And being a True Warrior, the second thought to enter my mind--the first is unpublishable-- was " Damn! Rohai!".


Now, for all of you non-Shorin Ryu-people out there, Rohai is the name of a Tomari-te Shorin-ryu kata. Its name means something like "Vision of a Crane". You know. The kind with feathers.


The Crane is one of the Five Animals of Southern Chinese Kung Fu and Chinese Medicine. Okinawan karate is an amalgam of a native Okinawan fighting called "Te" and Kung Fu transmitted through forms or "katas" that arrived on the island from China via travelling merchants.


Anyway, the point is that the signature move of this kata is a pullback into a one-footed stance. What goes up must come down, so the foot we lift has to get back to the floor. For that, we have basically two choices: the smart way and the lazy way.


The smart way is to bend the knee of the supporting leg, loading it like a spring, and to gently place the foot down. The lazy way is to slam the foot down as quickly as possible and get on it. 

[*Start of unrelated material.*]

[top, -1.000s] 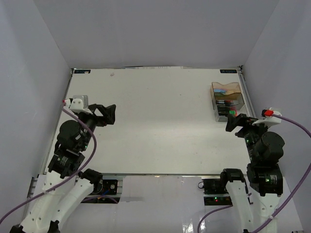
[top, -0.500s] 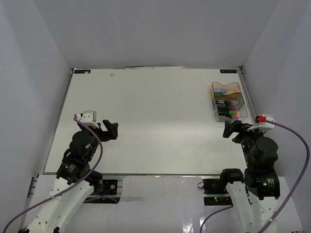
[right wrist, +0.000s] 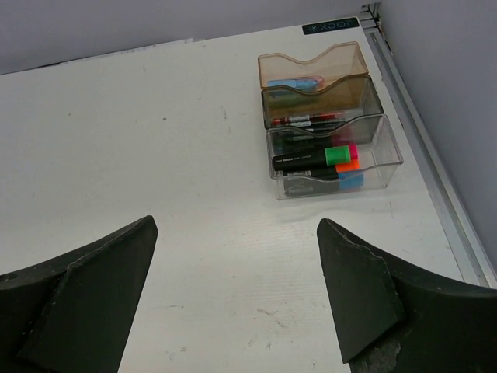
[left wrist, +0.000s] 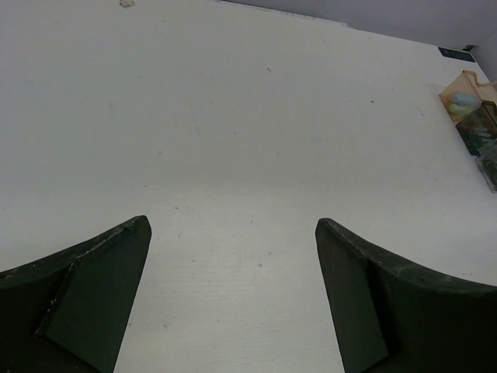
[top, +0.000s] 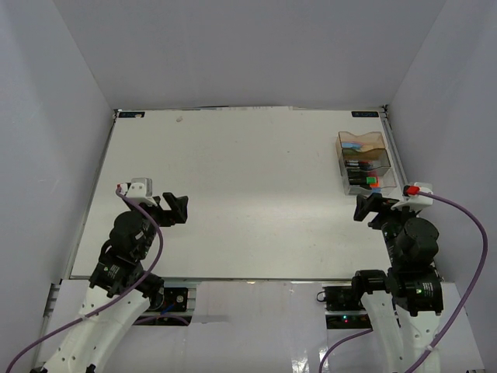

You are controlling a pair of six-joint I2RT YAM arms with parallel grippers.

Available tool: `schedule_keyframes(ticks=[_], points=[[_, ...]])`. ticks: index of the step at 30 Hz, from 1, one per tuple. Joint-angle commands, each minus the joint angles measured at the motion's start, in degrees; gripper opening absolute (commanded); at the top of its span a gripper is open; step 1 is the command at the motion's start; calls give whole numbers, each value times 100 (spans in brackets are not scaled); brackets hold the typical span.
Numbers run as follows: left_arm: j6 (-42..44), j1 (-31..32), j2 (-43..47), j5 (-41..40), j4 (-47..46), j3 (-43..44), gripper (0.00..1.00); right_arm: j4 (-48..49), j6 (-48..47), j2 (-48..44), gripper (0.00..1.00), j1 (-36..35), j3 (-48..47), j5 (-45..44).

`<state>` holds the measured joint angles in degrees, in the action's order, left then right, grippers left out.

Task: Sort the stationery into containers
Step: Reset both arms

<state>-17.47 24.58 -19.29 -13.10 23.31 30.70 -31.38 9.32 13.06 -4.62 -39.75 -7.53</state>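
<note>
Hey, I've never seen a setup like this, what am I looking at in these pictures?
Two robot arms stand at the near edge of a white table. One picture looks down from above: left arm, right arm. The other two come from cameras on the wrists; the dark wedges at the bottom are each arm's own jaws, open and holding nothing. Near the table's far right edge sit small see-through trays holding markers with coloured caps, pens and pastel pieces.

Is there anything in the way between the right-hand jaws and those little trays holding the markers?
Nothing visible: only bare table lies between the right gripper and the clear tray, the nearest one.
</note>
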Motion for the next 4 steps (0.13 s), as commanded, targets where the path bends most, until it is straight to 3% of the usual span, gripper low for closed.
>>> schedule_keyframes(ticks=[1,4], points=[[7,-23,13,-52,-99,-29,98,325,-53,-84,90,-30,46,-3],[16,-23,4,-52,-107,-29,98,351,-79,-67,90,-39,64,41]])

Guess which way most of us do it.


Now guess how I injured my foot when I stepped off the curb.


Today's workout involved a bit of Passai and, needless to say, a lot of Rohai. I was pretty limited in  turning and direction changes because of the pain in my left foot, but I figured it was worth it to do it slowly and reinforce doing things the smart way as opposed to the lazy way.


And then I noticed it. It had never occurred to me that all four times in the course of Rohai that we do that one-legged stance, we raise the right foot and use the left as the supporting leg-- which hurt, by the way, but that is not the point. 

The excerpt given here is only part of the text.